What is expected: Repeat the entire listing below exactly.

Segment Open

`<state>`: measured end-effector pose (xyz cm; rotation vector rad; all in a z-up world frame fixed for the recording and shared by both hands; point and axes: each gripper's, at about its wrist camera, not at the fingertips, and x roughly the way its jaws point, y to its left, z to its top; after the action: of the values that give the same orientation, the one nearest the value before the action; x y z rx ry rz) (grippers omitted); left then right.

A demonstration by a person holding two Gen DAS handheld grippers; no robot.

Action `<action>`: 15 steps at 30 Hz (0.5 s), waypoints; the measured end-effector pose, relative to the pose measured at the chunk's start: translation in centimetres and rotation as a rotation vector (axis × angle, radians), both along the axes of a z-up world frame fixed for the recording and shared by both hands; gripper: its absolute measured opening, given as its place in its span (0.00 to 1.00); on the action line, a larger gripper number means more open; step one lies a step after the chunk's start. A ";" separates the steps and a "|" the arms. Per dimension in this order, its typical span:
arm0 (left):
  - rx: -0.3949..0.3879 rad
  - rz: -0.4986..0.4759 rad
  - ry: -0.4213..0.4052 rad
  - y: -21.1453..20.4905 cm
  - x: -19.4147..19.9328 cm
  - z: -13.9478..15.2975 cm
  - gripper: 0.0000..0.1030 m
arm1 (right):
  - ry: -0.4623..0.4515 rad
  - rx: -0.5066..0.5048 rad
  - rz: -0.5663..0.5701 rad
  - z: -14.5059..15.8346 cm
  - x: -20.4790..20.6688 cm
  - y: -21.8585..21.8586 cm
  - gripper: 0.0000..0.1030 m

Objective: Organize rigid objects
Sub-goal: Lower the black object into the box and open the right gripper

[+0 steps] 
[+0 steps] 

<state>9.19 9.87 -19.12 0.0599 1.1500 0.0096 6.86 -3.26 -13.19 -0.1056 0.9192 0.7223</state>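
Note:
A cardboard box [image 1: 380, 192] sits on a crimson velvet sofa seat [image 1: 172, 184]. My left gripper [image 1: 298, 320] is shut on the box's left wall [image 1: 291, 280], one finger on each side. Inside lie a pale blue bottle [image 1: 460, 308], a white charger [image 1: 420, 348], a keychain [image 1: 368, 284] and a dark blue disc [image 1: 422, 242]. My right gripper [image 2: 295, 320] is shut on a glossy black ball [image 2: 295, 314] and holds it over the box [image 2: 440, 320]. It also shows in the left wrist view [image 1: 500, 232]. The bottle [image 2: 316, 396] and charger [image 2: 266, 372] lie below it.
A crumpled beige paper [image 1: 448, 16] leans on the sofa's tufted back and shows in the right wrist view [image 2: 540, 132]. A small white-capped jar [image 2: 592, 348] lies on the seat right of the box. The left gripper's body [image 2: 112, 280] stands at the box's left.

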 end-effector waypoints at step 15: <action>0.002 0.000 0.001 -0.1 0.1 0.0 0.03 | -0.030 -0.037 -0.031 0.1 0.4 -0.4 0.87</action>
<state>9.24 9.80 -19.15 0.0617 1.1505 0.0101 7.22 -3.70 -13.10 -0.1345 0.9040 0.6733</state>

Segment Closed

Response:
`<state>`: measured end-effector pose (xyz cm; rotation vector rad; all in a z-up world frame fixed for the recording and shared by both hands; point and axes: each gripper's, at about its wrist camera, not at the fingertips, and x roughly the way its jaws point, y to its left, z to its top; after the action: of the values that give the same orientation, the one nearest the value before the action; x y z rx ry rz) (grippers omitted); left then right.

A demonstration by a person holding two Gen DAS handheld grippers; no robot.

Action `<action>`: 15 steps at 30 Hz (0.5 s), waypoints; the measured end-effector pose, relative to the pose measured at the chunk's start: translation in centimetres and rotation as a rotation vector (axis × angle, radians), both along the axes of a z-up world frame fixed for the recording and shared by both hands; gripper: its absolute measured opening, given as its place in its span (0.00 to 1.00); on the action line, a larger gripper number means more open; step one lies a step after the chunk's start. A ";" separates the steps and a "|" the arms. Per dimension in this order, its typical span:
arm0 (left):
  - rx: -0.3949..0.3879 rad
  - rz: -0.4986..0.4759 rad
  - ry: -0.4213..0.4052 rad
  - y: -21.1453..20.4905 cm
  - x: -19.4147..19.9328 cm
  - z: -13.9478..15.2975 cm
  - gripper: 0.0000..0.1030 m
arm1 (right):
  - ry: -0.4623..0.4515 rad
  - rx: -0.5066..0.5048 rad
  - rz: -0.5663..0.5701 rad
  - z: -14.5059..15.8346 cm
  - x: -20.4790..20.6688 cm
  - y: -21.8585..21.8586 cm
  - gripper: 0.0000..0.1030 m

Objective: Organize rigid objects
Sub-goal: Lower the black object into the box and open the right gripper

[+0 steps] 
[+0 steps] 

<state>9.19 9.87 -19.12 0.0599 1.1500 0.0096 6.86 -3.26 -13.19 -0.1056 0.9192 0.7223</state>
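Note:
A cardboard box [image 1: 380, 192] sits on a crimson velvet sofa seat [image 1: 172, 184]. My left gripper [image 1: 298, 320] is shut on the box's left wall [image 1: 291, 280], one finger on each side. Inside lie a pale blue bottle [image 1: 460, 308], a white charger [image 1: 420, 348], a keychain [image 1: 368, 284] and a dark blue disc [image 1: 422, 242]. My right gripper [image 2: 295, 320] is shut on a glossy black ball [image 2: 295, 314] and holds it over the box [image 2: 440, 320]. It also shows in the left wrist view [image 1: 500, 232]. The bottle [image 2: 316, 396] and charger [image 2: 266, 372] lie below it.
A crumpled beige paper [image 1: 448, 16] leans on the sofa's tufted back and shows in the right wrist view [image 2: 540, 132]. A small white-capped jar [image 2: 592, 348] lies on the seat right of the box. The left gripper's body [image 2: 112, 280] stands at the box's left.
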
 end-effector waypoints at step 15: <action>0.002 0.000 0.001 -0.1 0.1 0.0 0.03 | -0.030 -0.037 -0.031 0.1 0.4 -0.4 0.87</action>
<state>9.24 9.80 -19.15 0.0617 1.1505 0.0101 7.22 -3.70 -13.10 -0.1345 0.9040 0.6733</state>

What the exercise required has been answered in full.